R.I.P. Paula Kelly

We were just enjoying Uptown Saturday Night (1974), a comedy from our youth, only the other day, so we take particular note of the untimely death of Paula Kelly yesterday at age 76. In that film Kelly played Leggy Peggy, the fun-loving wife of two face Congressman Roscoe-Lee Browne. It’s a good movie to watch for capturing Kelly’s vivacious appeal.

Julliard-trained Kelly was a performer of both stage and screen. Early in her career she had danced with Martha Graham and Alvin Ailey, and appeared in the Broadway shows Something More (1964), The Dozens (1969), Paul Sills Story Theatre (1970), and Ovid’s Metamorphosis (1971), and Bob Fosse’s film version of Sweet Charity (1969). This led to work as a dramatic actress. She began to be a familiar face in the 1970s, with good supporting roles in such films as The Andromeda Strain (1971) and Soylent Green (1973), blaxploitation flicks like Cool Breeze, Top of the Heap, and Trouble Man (all 1972), The Spook Who Sat by the Door (1973), Tough Guys (1974), and Drum (1976), as well as TV guest shots (sometimes recurring) on such shows as Sanford and Son, Cannon, The Streets of San Francisco, Police Woman, The Richard Pryor Show, Kojak, and Good Times. All the while she was keeping a hand (and a leg) in musicals, including a 1974 film of Lost in the Stars, a 1976 tv version of Peter Pan (which she helped choreograph) and a 1981 tour of Sophisticated Ladies. 
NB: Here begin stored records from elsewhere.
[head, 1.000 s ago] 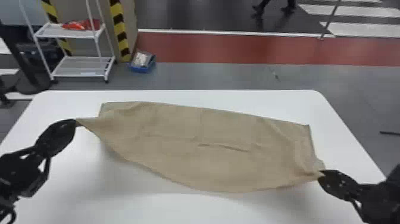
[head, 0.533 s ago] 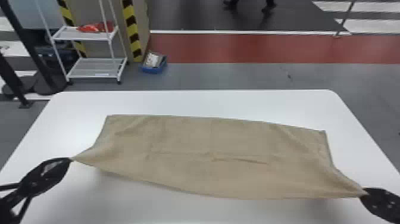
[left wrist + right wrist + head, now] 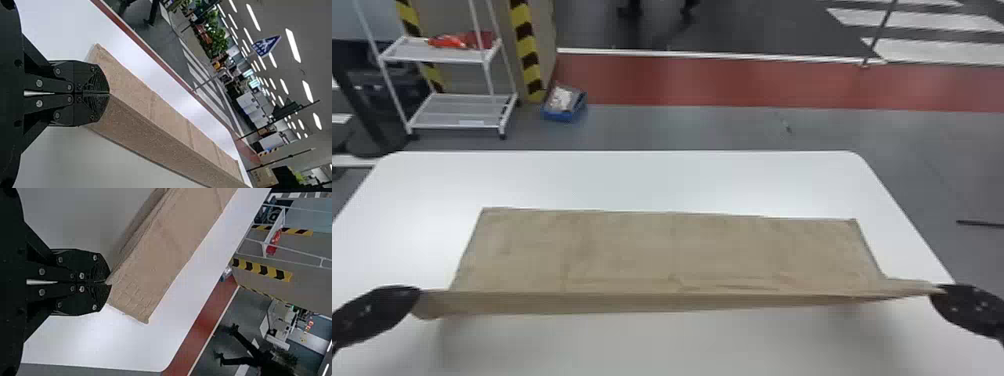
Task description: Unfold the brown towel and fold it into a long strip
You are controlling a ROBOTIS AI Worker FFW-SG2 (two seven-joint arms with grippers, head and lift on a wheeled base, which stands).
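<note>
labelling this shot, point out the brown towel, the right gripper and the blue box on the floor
brown towel [image 3: 642, 250]: head view, on its flat top face
right gripper [image 3: 107, 282]: right wrist view, midway between its fingertips
blue box [image 3: 562, 116]: head view, on its front wall

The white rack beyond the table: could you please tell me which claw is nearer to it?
Left. The left claw is in front of the white rack, across the table; the right claw is well off to the right.
</note>
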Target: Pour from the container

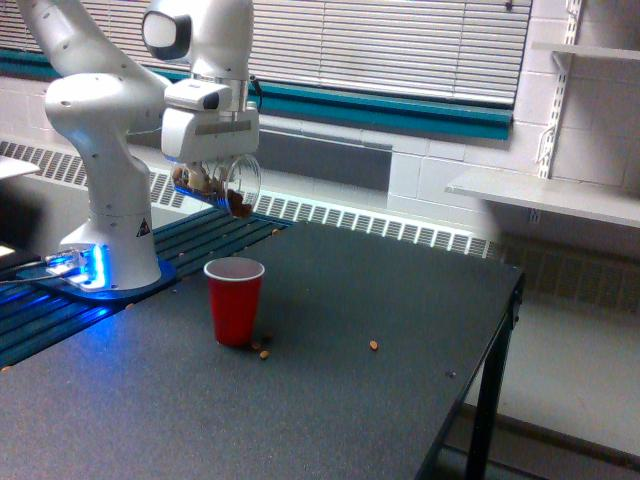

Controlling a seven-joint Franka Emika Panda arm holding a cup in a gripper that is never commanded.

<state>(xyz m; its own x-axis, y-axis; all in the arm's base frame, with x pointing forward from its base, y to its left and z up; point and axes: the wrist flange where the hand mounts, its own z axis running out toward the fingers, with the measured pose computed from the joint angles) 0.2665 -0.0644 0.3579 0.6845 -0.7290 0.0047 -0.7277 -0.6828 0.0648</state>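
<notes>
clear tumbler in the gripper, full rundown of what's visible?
The clear tumbler looks like thin see-through plastic, slightly tapered with a wide mouth. The gripper clamps it from above, in the air above and behind the red cup, touching nothing else. It is tipped almost sideways, mouth toward the exterior view's right and slightly down. Small brown pieces sit along its lower side, some near the rim. None are visibly falling.

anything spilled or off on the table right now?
Yes: loose brown bits lie on the table, a few at the red cup's base, one farther toward the exterior view's right. They look spilled, having missed the cup.
</notes>
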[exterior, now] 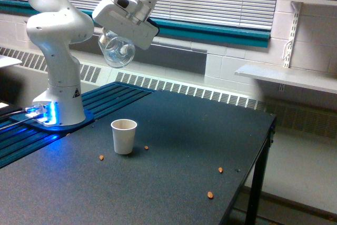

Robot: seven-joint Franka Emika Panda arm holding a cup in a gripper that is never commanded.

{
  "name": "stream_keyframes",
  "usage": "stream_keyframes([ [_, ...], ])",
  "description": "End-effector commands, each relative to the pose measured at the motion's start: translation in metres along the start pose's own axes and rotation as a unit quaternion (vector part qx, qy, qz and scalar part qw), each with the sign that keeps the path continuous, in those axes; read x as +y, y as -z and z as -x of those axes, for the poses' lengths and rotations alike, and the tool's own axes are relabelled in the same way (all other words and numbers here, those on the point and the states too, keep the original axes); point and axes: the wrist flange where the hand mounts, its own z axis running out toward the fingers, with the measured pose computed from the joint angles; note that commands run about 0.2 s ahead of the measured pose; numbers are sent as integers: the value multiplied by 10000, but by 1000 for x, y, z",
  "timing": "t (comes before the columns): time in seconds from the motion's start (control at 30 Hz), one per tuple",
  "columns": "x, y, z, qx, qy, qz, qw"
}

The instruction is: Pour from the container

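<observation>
High in the exterior view's upper left, my gripper (119, 34) is shut on the container (117, 50), a clear round-bodied jar. The jar hangs tilted under the white hand, well above the table, and looks nearly empty inside. Below it and slightly toward the exterior view's right stands a small white paper cup (124, 136), upright on the dark table (174, 146). The fingers themselves are mostly hidden behind the hand's housing and the jar.
Small orange-brown bits lie scattered on the table: one by the cup (146, 147), one at its left (101, 157), two nearer the right edge (210, 195). The arm's white base (58, 98) stands at the left. The table's edge (263, 146) drops off at the right.
</observation>
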Motion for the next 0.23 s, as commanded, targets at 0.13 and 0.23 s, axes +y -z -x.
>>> stream_keyframes([
  [0.13,-4,0,-5,-9,-20,0,10000],
  [0.23,-5,-1,-9,23,4,-21,10000],
])
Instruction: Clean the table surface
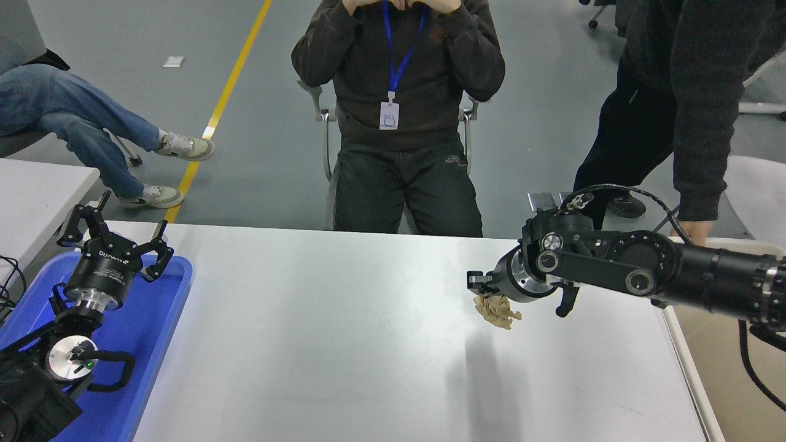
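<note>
The table surface (pixel 344 344) is seen as a wide grey-white top filling the near and middle ground, from the blue tray (pixel 156 331) at its left end to the beige bin (pixel 681 344) at its right edge. The right arm is stretched in from the right edge, pointing leftward over the right half of the table. A crumpled tan wad (pixel 498 310) — paper or tissue, which cannot be told — is grasped by the right gripper (pixel 491 296), hanging below its tip with the fingers clenched on it. The wad is held clear of the table, and its shadow is cast on the surface nearer the camera.

The left gripper (pixel 116 238) is parked at the near left, above the blue tray, its fingers spread apart and nothing held between them.

At the far side, a person in a dark sweater (pixel 399 67) is seated on a chair, a blue lanyard worn at the chest. Another person is standing at the far right — one hand (pixel 694 230) is placed just behind the right arm, near the bin's far rim. At the far left, crossed legs in blue jeans (pixel 80 123) are seen.
</note>
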Robot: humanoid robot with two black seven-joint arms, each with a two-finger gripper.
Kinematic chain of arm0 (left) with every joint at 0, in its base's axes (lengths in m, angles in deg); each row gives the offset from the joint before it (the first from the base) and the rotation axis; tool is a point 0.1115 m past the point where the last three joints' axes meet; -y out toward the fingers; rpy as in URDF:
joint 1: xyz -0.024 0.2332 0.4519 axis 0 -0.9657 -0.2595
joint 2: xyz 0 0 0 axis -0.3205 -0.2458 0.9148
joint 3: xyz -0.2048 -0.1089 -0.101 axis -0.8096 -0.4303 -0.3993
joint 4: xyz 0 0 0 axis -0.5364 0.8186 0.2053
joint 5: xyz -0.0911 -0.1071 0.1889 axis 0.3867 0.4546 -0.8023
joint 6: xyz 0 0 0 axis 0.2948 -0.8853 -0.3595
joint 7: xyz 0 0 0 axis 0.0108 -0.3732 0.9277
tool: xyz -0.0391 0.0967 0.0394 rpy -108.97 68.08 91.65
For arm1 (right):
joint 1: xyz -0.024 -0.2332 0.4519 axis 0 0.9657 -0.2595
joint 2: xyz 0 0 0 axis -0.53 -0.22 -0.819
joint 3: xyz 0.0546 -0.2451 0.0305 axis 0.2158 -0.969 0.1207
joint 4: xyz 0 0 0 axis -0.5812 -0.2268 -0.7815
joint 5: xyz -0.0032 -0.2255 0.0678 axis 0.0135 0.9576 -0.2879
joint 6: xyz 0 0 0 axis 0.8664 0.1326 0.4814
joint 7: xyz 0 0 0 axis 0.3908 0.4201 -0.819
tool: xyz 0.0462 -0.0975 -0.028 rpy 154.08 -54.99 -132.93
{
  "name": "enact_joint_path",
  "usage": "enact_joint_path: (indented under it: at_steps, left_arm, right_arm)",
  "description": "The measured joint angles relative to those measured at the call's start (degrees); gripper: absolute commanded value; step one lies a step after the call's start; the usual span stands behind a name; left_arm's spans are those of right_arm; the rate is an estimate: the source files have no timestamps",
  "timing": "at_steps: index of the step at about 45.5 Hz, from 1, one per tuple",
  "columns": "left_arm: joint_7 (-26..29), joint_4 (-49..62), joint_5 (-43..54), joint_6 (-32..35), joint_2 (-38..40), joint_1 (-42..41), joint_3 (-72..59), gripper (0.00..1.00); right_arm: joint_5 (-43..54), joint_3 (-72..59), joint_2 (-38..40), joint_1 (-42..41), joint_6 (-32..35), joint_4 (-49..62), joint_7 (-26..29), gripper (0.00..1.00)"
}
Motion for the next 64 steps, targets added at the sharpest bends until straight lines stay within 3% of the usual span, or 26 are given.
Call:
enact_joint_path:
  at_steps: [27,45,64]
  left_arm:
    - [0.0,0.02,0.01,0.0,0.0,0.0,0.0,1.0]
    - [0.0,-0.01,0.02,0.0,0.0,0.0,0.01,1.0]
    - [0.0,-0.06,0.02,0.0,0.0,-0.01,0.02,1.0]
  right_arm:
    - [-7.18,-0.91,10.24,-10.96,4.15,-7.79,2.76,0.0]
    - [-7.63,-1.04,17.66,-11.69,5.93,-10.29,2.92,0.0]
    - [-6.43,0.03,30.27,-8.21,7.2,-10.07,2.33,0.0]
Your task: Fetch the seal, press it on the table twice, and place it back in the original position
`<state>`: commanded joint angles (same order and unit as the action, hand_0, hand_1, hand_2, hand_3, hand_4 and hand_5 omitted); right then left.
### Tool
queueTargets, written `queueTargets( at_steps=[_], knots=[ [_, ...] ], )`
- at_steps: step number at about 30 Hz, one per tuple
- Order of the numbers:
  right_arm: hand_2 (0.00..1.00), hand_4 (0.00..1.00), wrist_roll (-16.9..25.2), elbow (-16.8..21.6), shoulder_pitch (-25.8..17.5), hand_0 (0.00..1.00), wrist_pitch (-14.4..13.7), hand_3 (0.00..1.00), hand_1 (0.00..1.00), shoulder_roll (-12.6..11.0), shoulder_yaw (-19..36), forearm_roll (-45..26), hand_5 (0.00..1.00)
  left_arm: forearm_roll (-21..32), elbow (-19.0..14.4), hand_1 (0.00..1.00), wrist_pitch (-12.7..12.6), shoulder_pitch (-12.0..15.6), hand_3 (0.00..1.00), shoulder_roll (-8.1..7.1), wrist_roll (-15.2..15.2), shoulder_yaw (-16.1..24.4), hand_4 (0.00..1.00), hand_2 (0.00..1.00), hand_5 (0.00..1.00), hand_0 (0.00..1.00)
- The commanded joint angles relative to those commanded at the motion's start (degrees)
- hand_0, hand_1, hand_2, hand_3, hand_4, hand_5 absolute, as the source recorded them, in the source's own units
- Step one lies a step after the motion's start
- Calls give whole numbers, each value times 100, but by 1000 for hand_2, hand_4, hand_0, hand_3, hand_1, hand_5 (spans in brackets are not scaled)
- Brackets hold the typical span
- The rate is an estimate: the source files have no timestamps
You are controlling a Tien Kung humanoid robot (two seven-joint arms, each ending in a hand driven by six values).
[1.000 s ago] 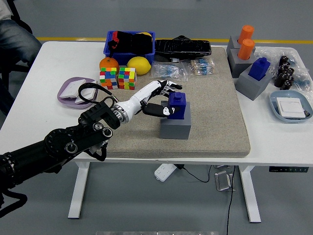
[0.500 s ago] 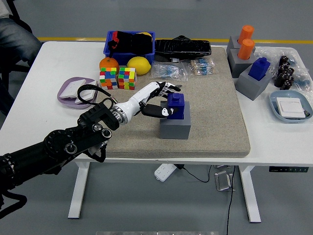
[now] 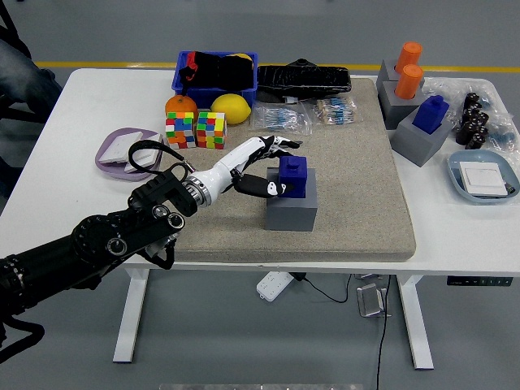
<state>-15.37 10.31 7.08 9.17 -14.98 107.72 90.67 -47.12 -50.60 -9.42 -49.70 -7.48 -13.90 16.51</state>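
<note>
Slowly, it seemed, the left hand (image 3: 264, 166) had eased back from the blue seal (image 3: 292, 178) compared with a second before. Earlier its white fingers had been closed around the left side of the seal; now the fingers (image 3: 280, 146) were fanned out above and behind it, and the dark thumb (image 3: 258, 187) lay just beside the seal's left face. I could not tell whether the thumb tip was touching it. The hand held nothing and looked loosened rather than clamped.

The seal sat upright in its grey block (image 3: 292, 209), near the middle of the tan mat (image 3: 357, 187), and it had not moved between the pictures. The black left arm (image 3: 114, 240) reached in from the lower left over the table's near edge, much where it had been.

Behind the hand were two colour-cube puzzles (image 3: 196, 130), an orange (image 3: 179, 105) and a lemon (image 3: 231, 108), with a blue bin (image 3: 216, 71) beyond them. At the right side stood another blue seal (image 3: 431, 114) and two orange ones (image 3: 409, 68) in grey blocks, all unmoved. A person's leg (image 3: 24, 69) showed at the top left corner, drawn a little further out of view than before.
</note>
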Motion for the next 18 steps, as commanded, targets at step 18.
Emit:
queueTargets(
  at_steps=[18],
  knots=[
    [729,874,-8,0,-6,890,-3,754,751,-12,20,16,552,250,-63,998,218,126,992,-83,-31,353,998,980,282,977]
  ],
)
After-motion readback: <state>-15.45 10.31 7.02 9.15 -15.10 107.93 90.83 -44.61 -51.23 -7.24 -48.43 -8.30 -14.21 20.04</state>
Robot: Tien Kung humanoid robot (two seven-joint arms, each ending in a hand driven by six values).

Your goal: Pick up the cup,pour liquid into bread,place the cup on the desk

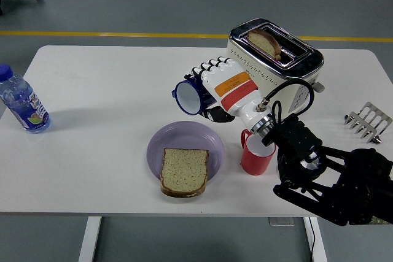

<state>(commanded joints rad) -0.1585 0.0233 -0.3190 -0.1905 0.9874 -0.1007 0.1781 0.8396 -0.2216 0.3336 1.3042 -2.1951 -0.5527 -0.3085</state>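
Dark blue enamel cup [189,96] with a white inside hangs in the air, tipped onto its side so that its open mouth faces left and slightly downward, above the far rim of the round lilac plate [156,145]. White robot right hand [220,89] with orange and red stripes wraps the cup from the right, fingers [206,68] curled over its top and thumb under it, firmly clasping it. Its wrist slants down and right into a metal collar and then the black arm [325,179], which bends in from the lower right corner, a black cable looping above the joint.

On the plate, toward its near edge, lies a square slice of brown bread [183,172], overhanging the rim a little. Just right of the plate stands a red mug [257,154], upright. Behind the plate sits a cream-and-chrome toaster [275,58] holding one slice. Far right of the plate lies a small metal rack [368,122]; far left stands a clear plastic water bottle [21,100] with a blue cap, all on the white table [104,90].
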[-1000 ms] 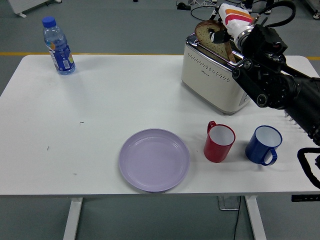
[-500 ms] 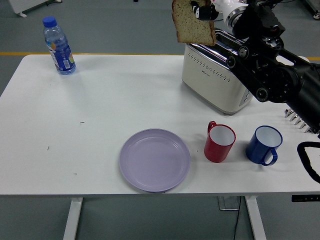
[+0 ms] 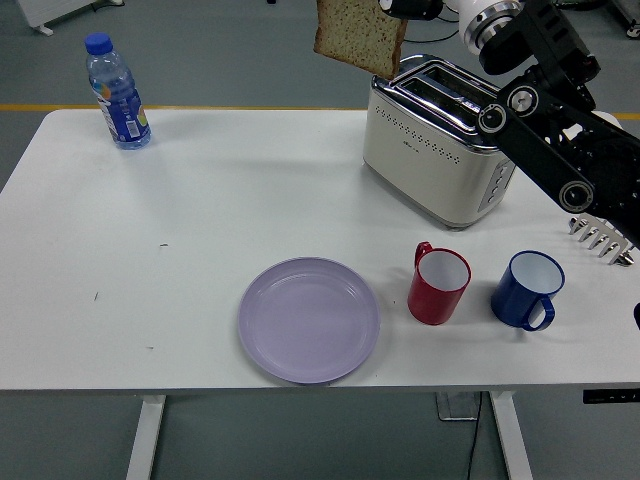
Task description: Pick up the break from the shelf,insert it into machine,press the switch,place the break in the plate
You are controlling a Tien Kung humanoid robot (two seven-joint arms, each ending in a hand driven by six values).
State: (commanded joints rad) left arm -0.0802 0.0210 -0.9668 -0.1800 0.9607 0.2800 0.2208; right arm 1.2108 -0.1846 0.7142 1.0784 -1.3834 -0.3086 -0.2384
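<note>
Dangling bread slice (image 3: pixel 360 36), right hand (image 3: pixel 412 8) apparently pinching its upper corner

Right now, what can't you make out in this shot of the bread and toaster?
Head view only:
- Right hand: cut off by the top edge, so its grip on the bread is mostly unseen.
- Bread: its top edge runs out of frame.
- Toaster: slots too dark to see inside; the arm covers its right end.
- Bottle: label print too small to read.
- Left hand: not in view.
</note>
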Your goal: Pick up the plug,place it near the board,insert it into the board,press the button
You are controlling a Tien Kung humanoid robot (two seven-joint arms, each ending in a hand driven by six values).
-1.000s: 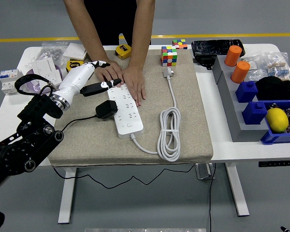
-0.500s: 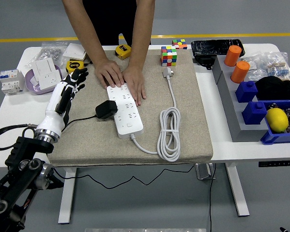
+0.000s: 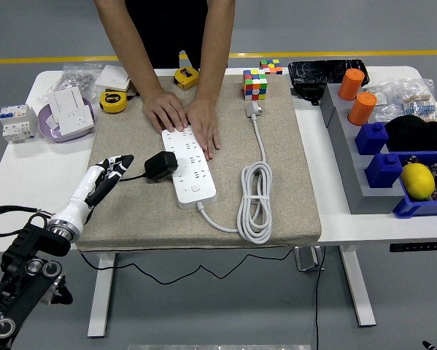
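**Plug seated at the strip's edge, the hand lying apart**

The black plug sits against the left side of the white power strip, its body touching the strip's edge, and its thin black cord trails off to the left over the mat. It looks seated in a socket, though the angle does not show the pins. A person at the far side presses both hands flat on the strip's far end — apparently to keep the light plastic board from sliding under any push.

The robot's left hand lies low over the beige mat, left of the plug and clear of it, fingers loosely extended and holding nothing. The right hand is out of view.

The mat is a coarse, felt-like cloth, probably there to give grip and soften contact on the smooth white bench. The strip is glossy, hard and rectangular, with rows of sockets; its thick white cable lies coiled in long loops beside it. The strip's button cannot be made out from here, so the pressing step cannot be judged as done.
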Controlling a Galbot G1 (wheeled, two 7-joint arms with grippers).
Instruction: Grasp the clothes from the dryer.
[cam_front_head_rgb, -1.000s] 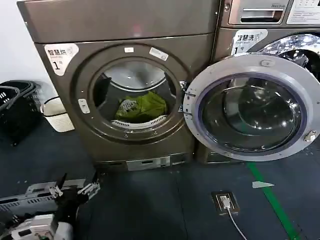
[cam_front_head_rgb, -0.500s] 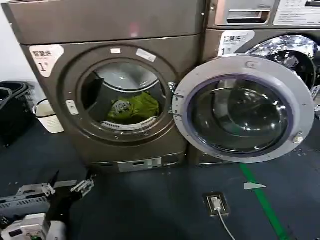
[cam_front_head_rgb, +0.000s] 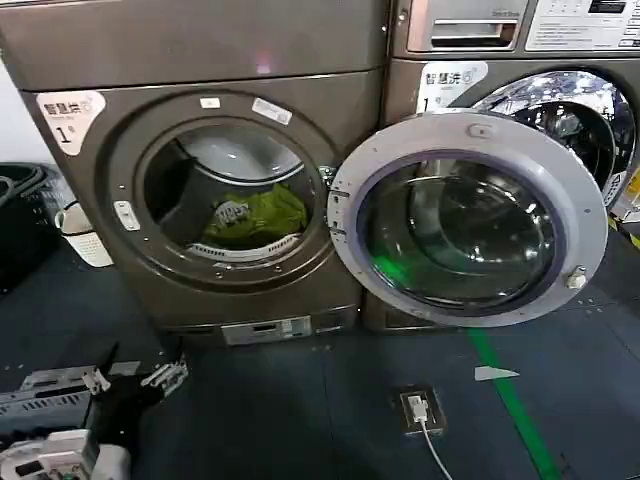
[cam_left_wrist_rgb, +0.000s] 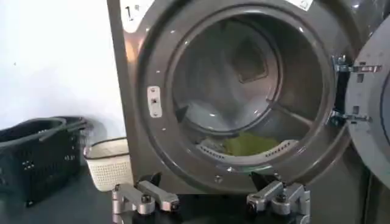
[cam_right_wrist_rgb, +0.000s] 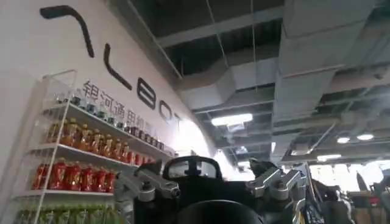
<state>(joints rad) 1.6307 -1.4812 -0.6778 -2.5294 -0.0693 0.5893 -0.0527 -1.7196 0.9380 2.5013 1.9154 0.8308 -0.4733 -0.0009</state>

In the ’80s Kelly enjoyed even greater prominence, with regular roles on Night Court and Santa Barbara, appearances on Hill Street Blues, St. Elsewhere, Amen, and The Golden Girls, and in Richard Pryor’s semi-autobiographical film JoJo Dancer, Your Life is Calling (1986). Later work included The Women of Brewster Place (1989), for which she was nominated for an Emmy, and a role in Once Upon a Time…When We Were Colored (1995), directed by Tim Reid. 

Kelly appears to have retired pretty abruptly in 1999. At this stage in her life she was widowed and a single-parent; her husband, director Don Chaffey, had died in 1990. She has been off screens for the entire 21st Century, but we’ll miss her all the same.